Today, Mary Seacole is remembered in the Caribbean. She was posthumously awarded the Jamaican Order of Merit in 1991. In 1954, the headquarters of the Jamaican General Trained Nurses’ Association was christened “Mary Seacole House”. This was quickly followed by the naming of the University of the West Indies in Mona, Jamaica. A ward at the Kingston Public Hospital is named in her memory. In Britain, buildings and organization now commemorate her by name and near the bottom of Fleet Street in London a Seacole Lane existed until it was redeveloped in the 1980s.

Notes to Women celebrate this pioneer in healing and helping those who were sick. She may not have been a registered nurse and her achievements may have been exaggerated but what matters is that she had the heart for nursing. There are some in the nursing profession who not in it because it is their passion. Mary Seacole had the heart and the passion for nursing and she was a blessing to many of those whom she treated. We think that this phenomenal woman should be recognized for what she has done.

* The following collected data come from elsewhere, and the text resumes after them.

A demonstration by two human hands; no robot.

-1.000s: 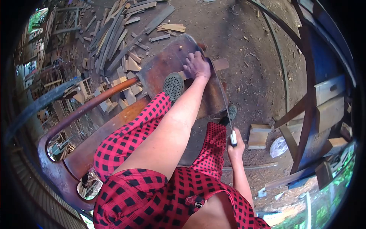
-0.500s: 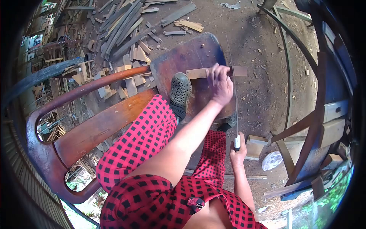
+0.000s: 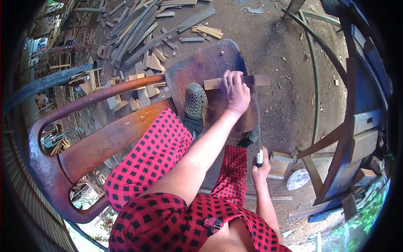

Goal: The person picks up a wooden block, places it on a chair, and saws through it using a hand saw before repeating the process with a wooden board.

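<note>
My left hand (image 3: 236, 93) is closed over a short flat wooden board (image 3: 213, 84), pressing it onto the seat of a wooden chair (image 3: 191, 67). The board's right end sticks out past the seat edge. In my right hand (image 3: 261, 170) is the white-and-black handle of a handsaw (image 3: 259, 158). Seen nearly edge-on, the thin blade runs forward from the handle and crosses the board just right of my left hand. How deep the blade sits in the wood cannot be made out. My shoe (image 3: 196, 101) rests on the seat beside the board's left end.
Wood strips and offcuts (image 3: 136, 31) lie heaped on the dirt floor at the upper left. The chair's backrest (image 3: 105, 136) extends leftward. Wooden frame parts (image 3: 348, 126) stand at the right. A clear plastic bag (image 3: 298, 179) and a wood block (image 3: 278, 166) lie near my right hand.
My left hand has slid slightly left along the board, away from the blade, and its fingers now wrap over the board. The saw stays across the board. The view has shifted slightly.
</note>
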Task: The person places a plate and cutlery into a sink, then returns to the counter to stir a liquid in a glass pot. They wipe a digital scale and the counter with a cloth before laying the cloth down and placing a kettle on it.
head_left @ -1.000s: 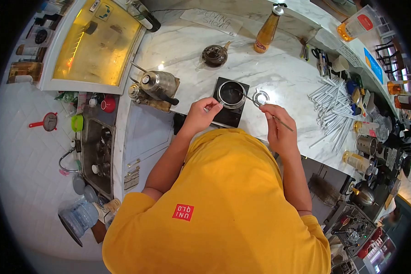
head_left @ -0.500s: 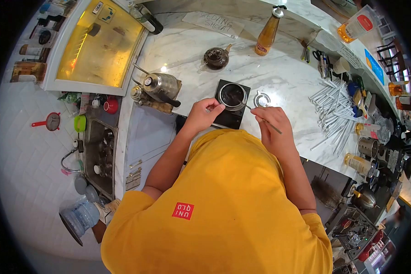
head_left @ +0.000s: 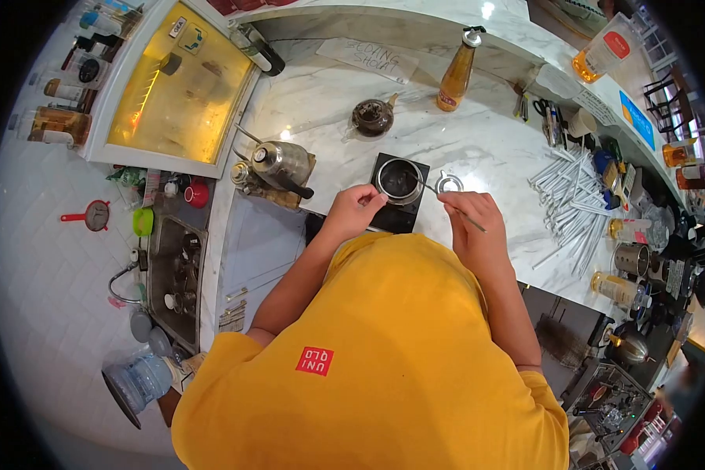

She is a role model for all of us.  She was proud of her heritage.  She defied racism and bigotry and she embarked on her calling to help others, not allowing rejection or any other obstacles to get in her way.  If you have a goal in life, make it happen.  Don’t dream.  Act.  Florence Nightingale was not the only light.  Like Mary Seacole, you can be light too wherever you are.

I must say that I don’t appreciate your friend’s kind wishes with respect to my complexion. If it had been as dark as a nigger’s, I should have been just as happy and useful, and as much respected by those whose respect I value: and as to his offer of bleaching me, I should, even if it were practicable, decline it without any thanks.

I have a few shades of deeper brown upon my skin which shows me related to those poor mortals you once held enslaved, and whose bodies America still owns. Having this bond, and knowing what slavery is, having seen with my eyes and heard with my ears proof positive enough of its horrors, is it surprising that I should be somewhat impatient of the airs of superiority which many Americans have endeavoured to assume over me.

I have always noticed what actors children are……….whatever disease was most prevalent in Kingston, be sure my poor doll soon contracted it…….before long it was very natural that I should seek to extend my practice, and so I found other patients in the cats and dogs around me.

Doubts and suspicions rose in my heart for the first and last time, thank Heaven. Was it possible that American prejudices against colour had some root here? Did these ladies shrink from accepting my aid because my blood flowed beneath a somewhat duskier skin than theirs?